WORK ORDER
What is needed is every line of the data that includes the word "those". Please copy each one.

(SUPPLIED MATERIAL)

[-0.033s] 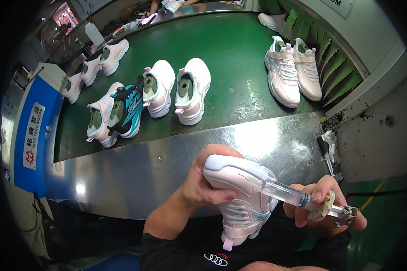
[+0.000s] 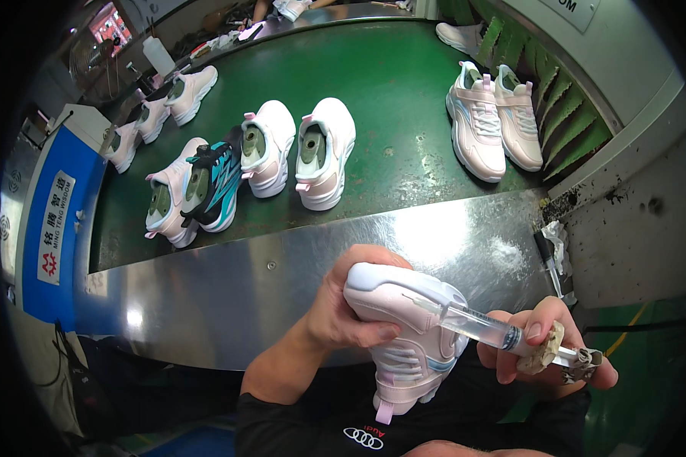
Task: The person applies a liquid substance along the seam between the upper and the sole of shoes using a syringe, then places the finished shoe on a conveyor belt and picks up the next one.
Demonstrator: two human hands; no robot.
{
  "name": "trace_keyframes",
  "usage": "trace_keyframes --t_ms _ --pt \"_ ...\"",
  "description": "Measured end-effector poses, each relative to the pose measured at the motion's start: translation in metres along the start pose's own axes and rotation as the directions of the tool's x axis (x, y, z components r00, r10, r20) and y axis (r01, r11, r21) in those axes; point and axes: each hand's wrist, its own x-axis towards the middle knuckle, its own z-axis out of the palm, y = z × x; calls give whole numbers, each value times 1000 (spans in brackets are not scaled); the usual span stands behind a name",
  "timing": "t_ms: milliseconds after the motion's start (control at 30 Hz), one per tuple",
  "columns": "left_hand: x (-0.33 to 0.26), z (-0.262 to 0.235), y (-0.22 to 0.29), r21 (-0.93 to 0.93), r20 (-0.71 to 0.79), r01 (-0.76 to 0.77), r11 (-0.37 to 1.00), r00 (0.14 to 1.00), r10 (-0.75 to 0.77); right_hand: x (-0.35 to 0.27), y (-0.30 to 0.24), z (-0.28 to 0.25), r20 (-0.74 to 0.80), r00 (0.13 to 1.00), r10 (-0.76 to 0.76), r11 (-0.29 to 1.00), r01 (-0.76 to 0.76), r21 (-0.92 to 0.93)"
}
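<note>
My left hand [image 2: 341,308] is closed around the toe end of a pale pink sneaker [image 2: 392,308], thumb on the upper. The sneaker is tilted in front of my body, its white sole edge facing up and its heel loop hanging low. In my right hand [image 2: 543,327] is a clear syringe [image 2: 476,325] with liquid in it, fingers round the barrel's rear and the plunger end. Dirty, crumpled wrapping covers the syringe's flange and plunger end. Its thin needle lies over the sneaker's side, close to the sole seam; whether the tip touches cannot be told.
A steel ledge [image 2: 229,305] borders the green conveyor belt [image 2: 404,114]. Several pink sneakers and one black-and-teal sneaker [image 2: 215,183] stand at left; a pink pair [image 2: 480,126] stands at right by green curtain strips [image 2: 568,114]. A black-handled tool [image 2: 547,255] lies at the ledge's right end.
</note>
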Motion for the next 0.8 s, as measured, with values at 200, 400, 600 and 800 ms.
trace_keyframes --t_ms 200,400,600,800 --pt "-3 5 8 52 29 3 999 1000 -5 2 0 2 -16 999 51 999 -51 -5" --pt "-3 6 8 25 10 5 1000 1000 -6 2 1 4 -51 996 71 997 -70 19" --pt "-3 5 8 17 -43 13 1000 999 -13 -3 13 -10 58 997 -56 996 52 73" --pt "-3 -2 8 48 -76 48 998 996 -44 -6 17 -13 52 994 -96 994 93 59"
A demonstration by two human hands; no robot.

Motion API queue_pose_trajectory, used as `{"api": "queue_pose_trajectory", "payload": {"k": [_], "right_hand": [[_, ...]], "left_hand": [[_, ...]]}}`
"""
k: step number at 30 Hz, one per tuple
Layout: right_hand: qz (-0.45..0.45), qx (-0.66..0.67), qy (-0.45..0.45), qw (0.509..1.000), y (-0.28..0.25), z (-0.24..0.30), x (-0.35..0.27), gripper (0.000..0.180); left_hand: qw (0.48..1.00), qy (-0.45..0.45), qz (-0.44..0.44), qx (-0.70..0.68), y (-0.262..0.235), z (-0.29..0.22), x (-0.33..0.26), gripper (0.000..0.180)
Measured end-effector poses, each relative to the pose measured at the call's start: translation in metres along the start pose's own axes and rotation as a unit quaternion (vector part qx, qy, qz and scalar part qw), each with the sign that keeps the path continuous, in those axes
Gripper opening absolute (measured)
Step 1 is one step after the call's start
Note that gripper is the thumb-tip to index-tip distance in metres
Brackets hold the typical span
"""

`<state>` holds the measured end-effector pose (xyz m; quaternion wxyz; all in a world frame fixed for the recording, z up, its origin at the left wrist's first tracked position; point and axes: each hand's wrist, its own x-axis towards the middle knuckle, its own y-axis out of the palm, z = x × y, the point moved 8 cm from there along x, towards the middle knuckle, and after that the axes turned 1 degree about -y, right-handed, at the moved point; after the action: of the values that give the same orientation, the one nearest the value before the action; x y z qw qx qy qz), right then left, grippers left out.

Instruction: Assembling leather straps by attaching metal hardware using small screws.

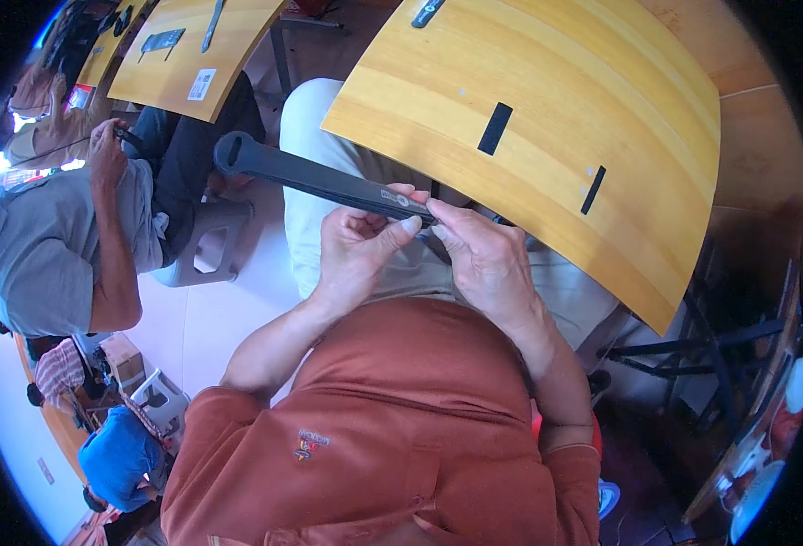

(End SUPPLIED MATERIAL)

THE COMPLETED TASK
  "description": "Measured end-effector poses, each relative to the pose measured at the motion's start: translation in metres along the start pose's own axes and rotation as the directions of the tool's x axis (x, y, z components r00, r10, r20) and y axis (r01, r11, r21) in those axes; point and axes: each hand's wrist, its own x-axis towards the middle knuckle, its own z-axis out of the palm, y = z × x; calls give whole numbers, each value times 1000 (spans in brackets are not scaled); the usual span stands behind a name",
Measured end-effector poses, each relative to the pose measured at the call's start: translation in metres along the start pose's own axes and rotation as a unit quaternion (vector part qx, qy, qz and scalar part qw), each with the sign that keeps the path continuous, in those axes

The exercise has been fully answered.